Бекетов вдруг остановился. Потом нагнулся, показав рукой на кучку насекомых, которые, облепив, тащили через дорожку какую-то щепку.
– Муравьи, – негромко произнес он. – Видите, как они дружно живут? И как сообща делают одно дело?
Прокурор, пытаясь понять его мысль, присел на корточки и тоже уставился на этих мурашей.
– Да, вижу. И что?
– А то, Александр Матвеевич, что бывают ситуации, когда надо действовать дружно, сообща!
– Хм… Кажется, я улавливаю… Вы про оперативника, который задержан по подозрению в двойном убийстве? Костин Алексей… Вы про него?
– Вы сами назвали эту фамилию.
– Сложный вопрос. Дело находится на контроле у первого заместителя Следственного комитета! Завтра должны приехать из Москвы трое командированных сотрудников Генпрокуратуры. У меня тут основательно связаны руки!
– Ну что ж, – Бекетов выпрямился. – Тогда я вряд ли смогу вам чем-то помочь.
– Постойте. Всегда можно найти какой-то выход!
– Так ищите. Кстати. Даже мне, начальнику управления, до сих пор не разрешено увидеться с Костиным!
– Ну вы же знаете… По закону мы не обязаны предоставлять вам такую возможность!
– Так и я, если по закону, не имею права просить у кого-либо за вашего отпрыска!
– Но…
– Вы, как опытный юрист и «законник», знаете это не хуже меня!
Котов судорожно вздохнул. Прокурор был весь мокрый, как скакун, которого умелый наездник, дабы обломать жеребячий гонор, гонял, держа на длинном поводу и щелкая плетью, по кругу в огражденном конном дворе. За тот неполный час, что длится их разговор, Котов, кажется, порядком сбросил в весе. Заодно и гонор свой поубавил, стал сговорчивей…
– Вы по-прежнему настаиваете на немедленной встрече с подследственным Костиным?
– Да, – Бекетов остро посмотрел на «загнанного» прокурорского. – И чем скорее такая встреча произойдет, тем больше шансов, что я смогу оперативно помочь вам в вашей беде. Подчеркиваю: фактор времени имеет значение!

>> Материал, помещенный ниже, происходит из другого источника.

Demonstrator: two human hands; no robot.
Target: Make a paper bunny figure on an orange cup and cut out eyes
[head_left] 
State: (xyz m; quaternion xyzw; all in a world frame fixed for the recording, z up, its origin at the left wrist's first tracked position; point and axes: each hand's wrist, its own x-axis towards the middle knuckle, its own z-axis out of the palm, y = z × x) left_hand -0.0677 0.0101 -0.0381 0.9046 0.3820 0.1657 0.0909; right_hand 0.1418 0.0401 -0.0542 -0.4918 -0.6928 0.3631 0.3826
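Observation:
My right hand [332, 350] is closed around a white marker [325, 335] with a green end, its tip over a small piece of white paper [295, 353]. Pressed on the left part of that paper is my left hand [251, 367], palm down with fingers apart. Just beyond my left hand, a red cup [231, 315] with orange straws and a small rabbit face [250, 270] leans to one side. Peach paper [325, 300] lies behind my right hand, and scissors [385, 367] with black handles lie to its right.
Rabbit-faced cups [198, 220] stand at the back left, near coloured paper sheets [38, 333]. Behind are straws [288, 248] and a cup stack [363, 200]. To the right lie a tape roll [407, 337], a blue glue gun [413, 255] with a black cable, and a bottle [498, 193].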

– Я могу устроить свидание с гражданином Костиным. В одном из следственных кабинетов СИЗО. Правда, в присутствии следователя. Вас это устроит?
– Это уже кое-что. Устроит, но только как первый шаг. Сегодня же пробейте мне посещение СИЗО и встречу с Костиным!
– Уговорились. Не все зависит от меня, как я уже говорил… в плане закрытия этого дела. Но со своей стороны сделаю все, что только смогу.
– Начальник УФСИН[10], кажется, ваш добрый знакомый, Александр Матвеевич?
– Гм… Да, это так.
– Так вот, господин Котов. Когда мы закончим этот нелегкий разговор, вы первым делом отправляйтесь к нему. Условия содержания Костина должны быть максимально улучшены! Настолько, насколько то позволяют условия СИЗО! Если узнаю, что Костина продолжают прессовать…
– Я переговорю с руководителем оперативно-следственной бригады.
– С головы Костина не должен упасть и волосок! – жестко произнес Бекетов. – В противном случае я не смогу гарантировать гуманного обхождения с молодым человеком, задержанным по наркостатье! Да еще и по подозрению в педофилии! В местах предварительного заключения, а вы это знаете не хуже меня, насильников и педофилов страсть как не любят! А тут еще – небедный молодой человек из такой семьи…
Бекетов направился к поджидавшей его служебной машине. Котов, потеряв весь свой лоск, всю свою начальственную стать, семенил рядом.
– И еще об одном одолжении хочу вас попросить, Виктор Иванович!
– Просите, – не глядя на прокурорского, сказал Бекетов.
– Насколько я в курсе, а я вот полчаса назад только разговаривал с одним московским коллегой. В СМИ пока что о задержании моего сына ничего не сообщалось…
– Вы боитесь, что эта история может получить огласку?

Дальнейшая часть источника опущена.